3 minute read
Tori Amos receives warm welcome at Wolf Trap homecoming
BY ERIN LYNDAL MARTIN Special to The News-Post
When Tori Amos took the stage at Wolf Trap on July 5, the crowd had reason to be excited. Not only was Amos touring in support of her 2021 album “Ocean to Ocean,” but she was returning to her old stomping grounds of the Baltimore/D.C. region.
Early into the concert, she told a story about an ill-fated gig in a D.C. piano bar where the manager hadn’t notified her she’d been replaced. When she showed up and was sent home, a bystander told her the venue would regret it one day.
The piano bar’s loss was Wolf Trap’s gain as Amos emerged full of lighthearted energy not even a broken foot could suppress. Accompanied by her longtime bassist, Jon Evans, and newer percussionist, Ash Soan, Amos delivered nearly two hours of songs on her Bösendorfer piano and electronic keyboard, often playing both at the same time.
This was Amos’ first performance at Wolf Trap since 1996. That year, Amos promoted “Boys for Pele” and toured with a piano, harpsichord, harmonium and guitarist. At that show, she shared memories of boys inviting her to Wolf Trap shows, then backing out. Some other people took pity on her (as Amos tells it) and invited her to sit on the lawn with them.
Amos has a reputation for being dark and intense, two words that could never describe her interactions with her fans or band. As Evans played a long intro for “Wednesday,” Amos watched with a grin as if this was a playdate and not a concert in a theater that holds 7,000. (Wolf Trap provided an onstage sign language interpreter who signed the lyrics as Amos sang them, an uncommon courtesy.)
Amos’ backstory is legend. At 5, she was a piano prodigy admitted to Baltimore’s Peabody Institute. When they wouldn’t renew her scholarship at age 11, her minister father chaperoned her while she performed, often at gay bars around D.C. Though he didn’t approve of everything he saw, her father maintained he wasn’t doing his duty if he didn’t support her.
Along the way, she released her first single, “Baltimore,” at age 16 in 1979 (as Ellen Amos). It won a contest to record a new theme song for the Baltimore Orioles. Baltimore’s mayor also gave
Amos a citation. In an interview with the Washington Post, she said she was going to be a legend.
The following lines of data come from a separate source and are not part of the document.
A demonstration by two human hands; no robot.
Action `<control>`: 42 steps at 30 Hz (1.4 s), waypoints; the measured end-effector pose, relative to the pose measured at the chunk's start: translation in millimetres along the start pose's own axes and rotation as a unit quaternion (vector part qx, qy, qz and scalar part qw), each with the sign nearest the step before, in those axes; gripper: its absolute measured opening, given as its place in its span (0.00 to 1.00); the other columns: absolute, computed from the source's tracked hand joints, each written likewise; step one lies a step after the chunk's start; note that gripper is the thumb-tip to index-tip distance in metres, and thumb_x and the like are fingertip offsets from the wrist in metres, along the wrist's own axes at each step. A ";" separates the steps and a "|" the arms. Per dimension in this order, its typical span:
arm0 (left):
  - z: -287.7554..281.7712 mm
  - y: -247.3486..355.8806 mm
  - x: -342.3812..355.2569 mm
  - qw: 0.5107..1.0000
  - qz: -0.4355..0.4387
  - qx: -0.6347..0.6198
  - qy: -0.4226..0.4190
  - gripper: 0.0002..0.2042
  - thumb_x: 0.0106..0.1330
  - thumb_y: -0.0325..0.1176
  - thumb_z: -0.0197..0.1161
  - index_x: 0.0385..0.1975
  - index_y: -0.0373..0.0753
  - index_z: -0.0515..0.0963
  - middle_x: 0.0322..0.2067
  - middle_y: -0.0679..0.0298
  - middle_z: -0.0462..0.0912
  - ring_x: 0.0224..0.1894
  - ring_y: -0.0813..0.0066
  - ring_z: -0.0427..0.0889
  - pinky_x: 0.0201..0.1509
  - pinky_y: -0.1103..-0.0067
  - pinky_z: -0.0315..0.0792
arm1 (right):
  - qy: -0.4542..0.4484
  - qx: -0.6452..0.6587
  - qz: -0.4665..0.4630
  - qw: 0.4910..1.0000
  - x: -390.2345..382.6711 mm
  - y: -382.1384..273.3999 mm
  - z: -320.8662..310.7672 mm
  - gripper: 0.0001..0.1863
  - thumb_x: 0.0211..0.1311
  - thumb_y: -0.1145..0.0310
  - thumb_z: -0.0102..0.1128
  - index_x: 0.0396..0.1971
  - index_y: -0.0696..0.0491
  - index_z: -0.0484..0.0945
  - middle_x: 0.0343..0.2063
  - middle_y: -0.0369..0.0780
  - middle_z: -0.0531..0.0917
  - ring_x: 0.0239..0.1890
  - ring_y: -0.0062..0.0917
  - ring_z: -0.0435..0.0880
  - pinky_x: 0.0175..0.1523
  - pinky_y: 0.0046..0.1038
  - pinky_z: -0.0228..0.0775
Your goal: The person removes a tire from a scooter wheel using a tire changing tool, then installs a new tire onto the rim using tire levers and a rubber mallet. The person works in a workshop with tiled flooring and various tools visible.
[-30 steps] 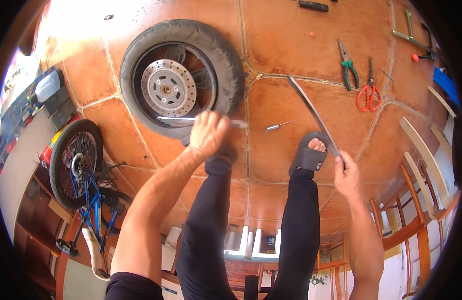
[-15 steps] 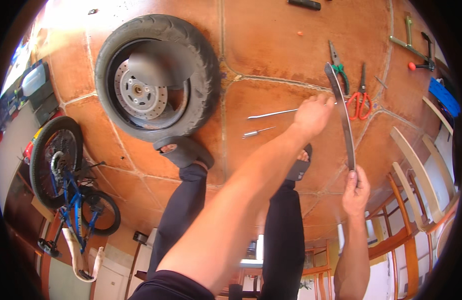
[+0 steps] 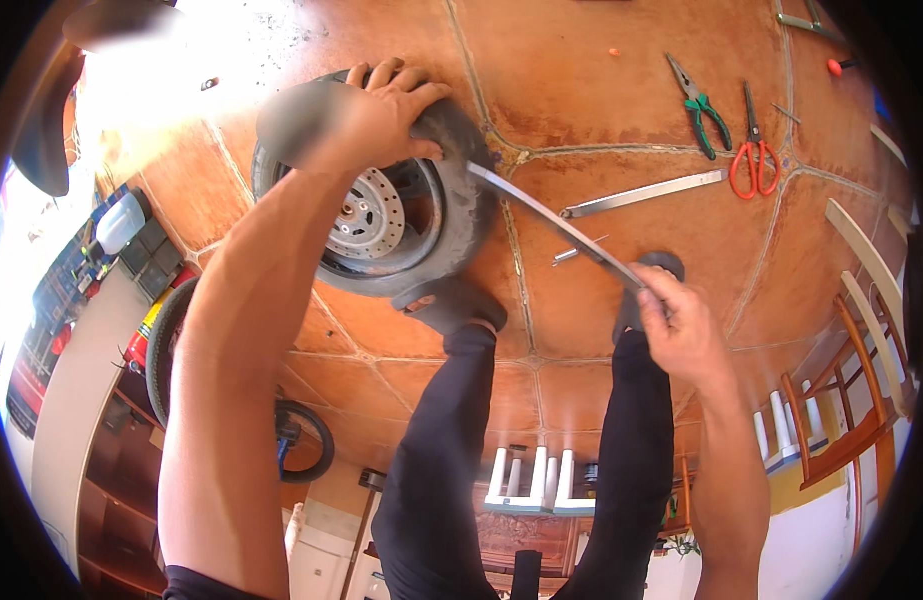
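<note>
A black tyre on a metal wheel with a drilled brake disc lies flat on the floor, left of centre. Across the far side of the tyre rests my left hand, fingers spread and holding nothing. My right hand is closed round the near end of a long, curved metal tyre lever. The lever's far tip is at the tyre's right side; whether it touches cannot be told. A second flat metal lever lies on the tiles beyond it. A blurred grey patch hides part of the wheel and my left wrist.
Green-handled pliers and red-handled scissors lie to the far right. A small thin tool lies under the lever. My sandalled feet stand close to the wheel. Wooden chairs are at the right, and a bicycle wheel at the lower left.
My left hand has left the lever area and moved left onto the tyre. My right hand has swung the lever's tip leftward to the tyre. The view has shifted.
</note>
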State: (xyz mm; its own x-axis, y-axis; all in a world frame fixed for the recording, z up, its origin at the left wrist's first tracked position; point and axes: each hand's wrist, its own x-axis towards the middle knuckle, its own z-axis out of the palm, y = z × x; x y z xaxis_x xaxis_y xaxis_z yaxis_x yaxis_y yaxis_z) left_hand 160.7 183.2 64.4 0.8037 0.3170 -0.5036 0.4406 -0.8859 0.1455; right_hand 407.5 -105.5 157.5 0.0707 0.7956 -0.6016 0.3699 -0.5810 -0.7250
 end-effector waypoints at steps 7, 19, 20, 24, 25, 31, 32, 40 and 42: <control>9.5 3.2 1.3 0.999 -0.015 -0.021 0.019 0.34 0.45 0.51 0.70 0.56 0.56 0.69 0.54 0.69 0.70 0.61 0.62 0.62 0.65 0.58 0.51 | -0.088 -0.067 0.112 0.988 36.9 -23.0 29.6 0.12 0.59 0.71 0.51 0.42 0.51 0.78 0.23 0.51 0.79 0.28 0.46 0.78 0.34 0.41 0.64; 7.9 5.0 2.9 0.994 -0.053 -0.080 -0.053 0.36 0.45 0.50 0.72 0.58 0.56 0.68 0.58 0.66 0.66 0.66 0.60 0.55 0.68 0.54 0.42 | 0.051 0.644 0.450 0.617 21.6 -202.3 259.8 0.09 0.71 0.62 0.41 0.34 0.51 0.63 0.20 0.30 0.72 0.16 0.21 0.70 0.19 0.26 0.63; 5.4 3.4 -0.5 0.993 -0.054 -0.090 -0.055 0.36 0.45 0.51 0.72 0.58 0.56 0.68 0.59 0.65 0.66 0.66 0.59 0.55 0.68 0.54 0.42 | 0.069 0.703 0.451 0.546 39.9 -225.6 274.7 0.08 0.70 0.64 0.43 0.38 0.52 0.62 0.23 0.31 0.71 0.20 0.21 0.71 0.23 0.25 0.65; -10.9 5.3 -6.4 0.997 -0.018 -0.077 -0.026 0.39 0.41 0.48 0.74 0.59 0.55 0.67 0.60 0.64 0.64 0.66 0.58 0.54 0.68 0.53 0.42 | 0.149 0.791 0.289 0.518 139.2 -258.8 306.1 0.17 0.65 0.69 0.51 0.49 0.54 0.58 0.31 0.35 0.70 0.30 0.21 0.72 0.35 0.23 0.69; -11.9 3.3 -5.9 0.996 -0.004 -0.090 -0.031 0.40 0.39 0.46 0.74 0.59 0.54 0.67 0.59 0.63 0.65 0.66 0.57 0.54 0.67 0.53 0.43 | 0.119 0.778 0.300 0.539 134.1 -239.7 332.5 0.15 0.66 0.69 0.50 0.48 0.54 0.58 0.29 0.35 0.69 0.28 0.20 0.71 0.33 0.22 0.69; 3.6 -0.6 -10.5 0.997 -0.024 -0.068 0.005 0.40 0.37 0.44 0.74 0.58 0.54 0.68 0.60 0.63 0.64 0.66 0.54 0.54 0.67 0.53 0.44 | 0.054 0.712 0.348 0.608 10.9 -180.3 343.8 0.06 0.71 0.66 0.43 0.39 0.50 0.59 0.23 0.31 0.65 0.20 0.14 0.66 0.25 0.20 0.66; 0.1 -2.4 -13.8 0.998 -0.024 -0.058 0.011 0.40 0.37 0.44 0.74 0.58 0.54 0.68 0.60 0.63 0.64 0.66 0.54 0.53 0.67 0.54 0.44 | 0.080 0.716 0.359 0.593 15.5 -199.7 341.0 0.07 0.70 0.64 0.45 0.39 0.49 0.59 0.22 0.31 0.65 0.20 0.13 0.66 0.24 0.20 0.66; 1.2 24.5 -41.7 0.957 -0.210 -0.115 0.166 0.36 0.45 0.40 0.73 0.56 0.42 0.66 0.57 0.51 0.64 0.62 0.52 0.59 0.65 0.63 0.56 | 0.072 0.749 0.304 0.584 98.0 -142.1 347.4 0.08 0.65 0.63 0.50 0.30 0.51 0.66 0.16 0.32 0.69 0.17 0.19 0.70 0.24 0.23 0.63; 8.8 29.1 -46.6 0.914 -0.285 -0.206 0.204 0.33 0.47 0.40 0.72 0.52 0.32 0.66 0.54 0.45 0.64 0.53 0.49 0.68 0.59 0.65 0.64 | 0.074 0.761 0.322 0.559 97.2 -126.5 348.3 0.14 0.65 0.57 0.51 0.28 0.51 0.66 0.14 0.32 0.67 0.16 0.19 0.69 0.24 0.23 0.64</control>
State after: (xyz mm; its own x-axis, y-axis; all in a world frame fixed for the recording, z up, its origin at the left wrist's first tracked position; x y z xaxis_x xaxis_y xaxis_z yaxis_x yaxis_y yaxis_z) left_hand 132.6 139.6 84.6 0.4419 0.8611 -0.2514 0.8798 -0.3612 0.3091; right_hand 44.9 -14.3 73.9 -0.1481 0.2771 -0.9493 -0.9838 -0.1391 0.1129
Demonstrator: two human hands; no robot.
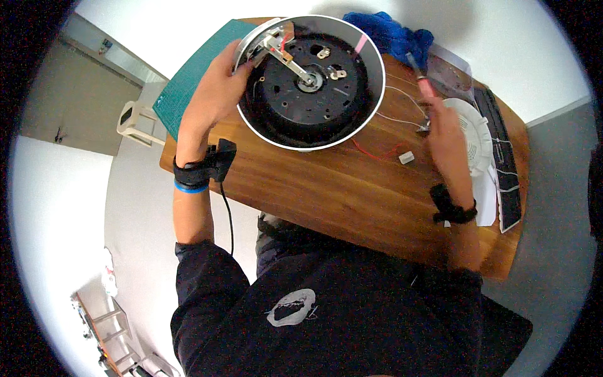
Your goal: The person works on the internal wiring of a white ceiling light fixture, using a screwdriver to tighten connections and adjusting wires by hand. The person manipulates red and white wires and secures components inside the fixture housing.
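Observation:
A round white housing [381,75] with a black inner plate [295,94], probably a rice cooker body, is tilted open toward me at the far side of the table. Across its plate runs a metal lever [286,58]. My left hand [220,91] is closed round the housing's left rim, its thumb near the lever's outer end. In my right hand [447,132] is a tool with a pink handle [426,87] and a dark slim tip; its kind is unclear. Beside that hand lies a white vented round cover [477,138]. White wires [402,92] and a red wire [380,156] trail from the housing.
A small white block [407,158] lies on the wooden table [326,188]. Blue cloth [389,38] and a clear plastic box [451,69] are at the back. A green mat [195,69] covers the left corner. A long black strip [500,157] with cable lies right; a beige stool [141,122] stands left.

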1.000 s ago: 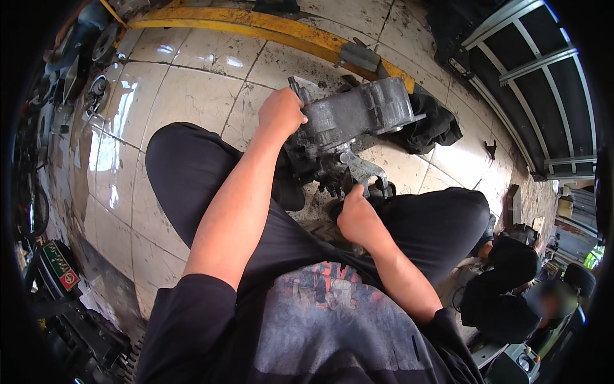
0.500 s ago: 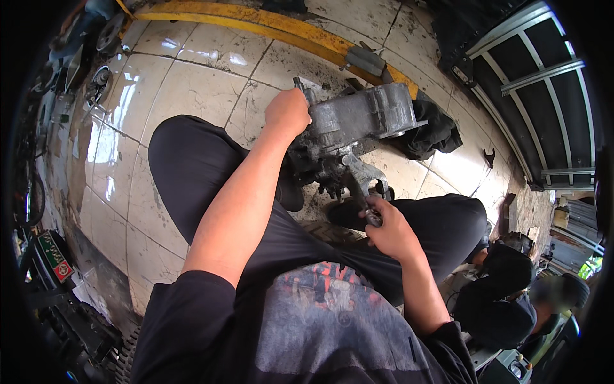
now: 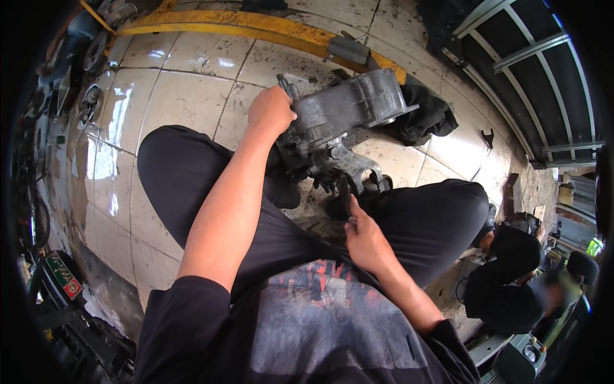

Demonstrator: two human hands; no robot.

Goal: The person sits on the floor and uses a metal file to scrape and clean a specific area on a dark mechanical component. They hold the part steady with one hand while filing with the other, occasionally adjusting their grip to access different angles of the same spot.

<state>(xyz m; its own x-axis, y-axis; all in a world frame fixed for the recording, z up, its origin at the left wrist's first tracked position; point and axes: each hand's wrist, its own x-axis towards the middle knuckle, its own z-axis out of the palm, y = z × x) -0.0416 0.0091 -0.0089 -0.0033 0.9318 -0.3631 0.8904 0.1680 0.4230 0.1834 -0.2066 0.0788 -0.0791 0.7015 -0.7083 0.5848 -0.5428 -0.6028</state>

She continued playing into young adulthood, realizing she was getting a crash course in political power while in D.C. Lobbyists and candidates came into the lounges where Amos played, and the waitstaff told her about the deals made there. Amos, still challenging the authority of the church, was stunned by the depths of manipulation and corruption she witnessed. As she performed a few blocks from the White House on the night Reagan defeated Carter, her songwriting took on new urgency.
The unflinching songs that have defined her wouldn’t be released until 1991 on Amos’ debut, “Little Earthquakes.” In the years prior, Amos had moved to Los Angeles and fronted an ’80s pop band named Y Kant Tori Read. Had the album sales and reviews for that band not been so dismal, perhaps Amos would not have merged her piano skills with her outspoken beliefs that have come to define her music.
While it’s true that performing Debby Boone probably didn’t do much for Amos’ chops, her time playing in D.C. proved invaluable. Her proximity to secrets and powerful men eventually inspired songs such as “The Wrong Band” and the rarity “Bug a Martini.” She didn’t choose those songs at the Wolf Trap performance, but she delivered the wistful “Virginia,” which explores the suppression of indigenous culture. For one song, Evans and Soan left the stage, and Amos performed a moving solo rendition of “Gold Dust,” a song from 2002’s “Scarlet’s Walk.” Inspired by the birth of her daughter, the lyrics referenced D.C’s “cherry-blossom canopies” as the crowd grew teary.
As strong as her ties are to Baltimore and D.C., Amos also has memories of an undisclosed town on the New River where her parents owned a farm. When the city showed Amos some of humanity’s worst faults, she retreated to the farm to pick blackberries, watch the moon, and see cows give birth. It was there that she composed her song “Girl.”
Her songs are full of reverence for the land, but 2021’s “Ocean to Ocean” extends that grace to water. Amos performed only two songs from that album — her most recent — including the title track, which featured a long piano intro before the song’s hypnotic melody began.
Some early songs were bit slow for a crowd woozy from the heat. That all changed when she banged out the opening riff to “Cornflake Girl” and everyone sprang up to dance. She kept the energy high during the encore, in which she sang a portion of Kate Bush’s “Running Up That Hill” meshed with her own “Bliss.”
It seemed Amos and the crowd could go all night, but she played only one more song, “The Waitress,” another fan favorite. Only at a Tori Amos show can a piano-driven rock anthem about female rage ensure attendees leave with smiles on their faces.